WaveNet-Raw: The model employs an architecture close to EEGWaveNet [127], using depth-wise 2-D convolutional layers with kernel size (1, 2) and stride (1, 2), and spatial-temporal 2-D convolutional layers with kernel size (1, 4) and stride (1, 2). Each spatial-temporal 2-D convolutional layer was followed by a 2-D batch normalization, and a LeakyReLU layer. The output of each scale went through global average pooling and they were collectively concatenated as input for the prediction structure. We optimized the hyperparameters including (a) the number of channels for spatial-temporal 2-D convolution within the range {8, 16, 32}; (b) the learning rate within the range [1e-5, 1e-3]. After hyperparameter selection, it was trained and evaluated using: (a) 16; (b) 1e-3.
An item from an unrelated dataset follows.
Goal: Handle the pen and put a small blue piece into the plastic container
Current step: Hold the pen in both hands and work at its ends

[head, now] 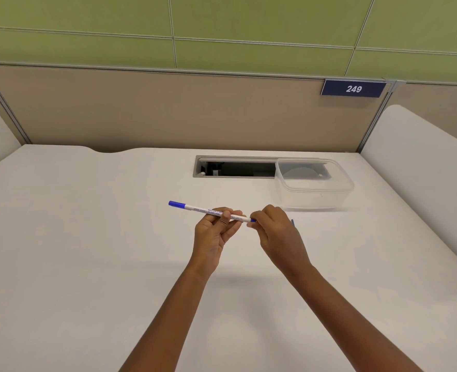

ResNet-Raw: The model employs ResNet18 with 18 stacked 2-D convolutional layers with kernel size $(1,K)$, each followed by a 2-D batch normalization, and a ReLU layer [126]. The output of the model went through global average pooling and then was used as input for the prediction structure. We optimized the hyperparameters including (a) the kernel size K within the range {3, 5, 7}; (b) the learning rate within the range [1e-5, 1e-3]. After hyperparameter selection, it was trained and evaluated using: (a) 3; (b) 1e-3.

Figure A1.

Time-dependent decoding performance and feature importance for two defensive behaviors. (a) Decoding performance for accelerometry jerk using neural features either aligned at zero lag to behavior or lagged by up to 20 s with a step size of 1 s for each time lag, in four recording sessions averaged across subjects, evaluated using $R^2$. The shaded areas indicate the standard errors across subjects. (b) Same as (a), but for decoding bar press rate. (c) Decoding performance for accelerometry jerk when using features from more than one time lag, assessed using an increase in the $R^2$ compared to a baseline without temporal integration, in four recording sessions averaged across subjects. Neural features from both the current and preceding time windows, extending up to 20 s, were incorporated. The shaded areas indicate the standard errors across subjects. (d) Same as (c), but for decoding bar press rate. (e) SHAP importance of features integrating data from the current and preceding time windows up to 20 seconds, averaged across subjects in four sessions for decoding accelerometry jerk. The error bars indicate the standard errors across subjects. The comparisons between features from consecutive time windows are marked with asterisks if one time window’s SHAP values are significantly greater than those of the preceding window across sessions and subjects (Paired-sample t-test; $\ast \ast :p<0.01$, $\ast \ast \ast :p<0.001$). (f) Same as (e), but for decoding bar press rate.

Data availability statement

The data cannot be made publicly available upon publication because they are not available in a format that is sufficiently accessible or reusable by other researchers. The data that support the findings of this study are available upon reasonable request from the authors.

Ethical statement

All experimental details were approved by the Institutional Animal Care and Use Committee at the University of Minnesota and performed in compliance with the Guide for the Care and Use of Animals. Research facilities were accredited by the American Association for the Accreditation of Laboratory Animal Care.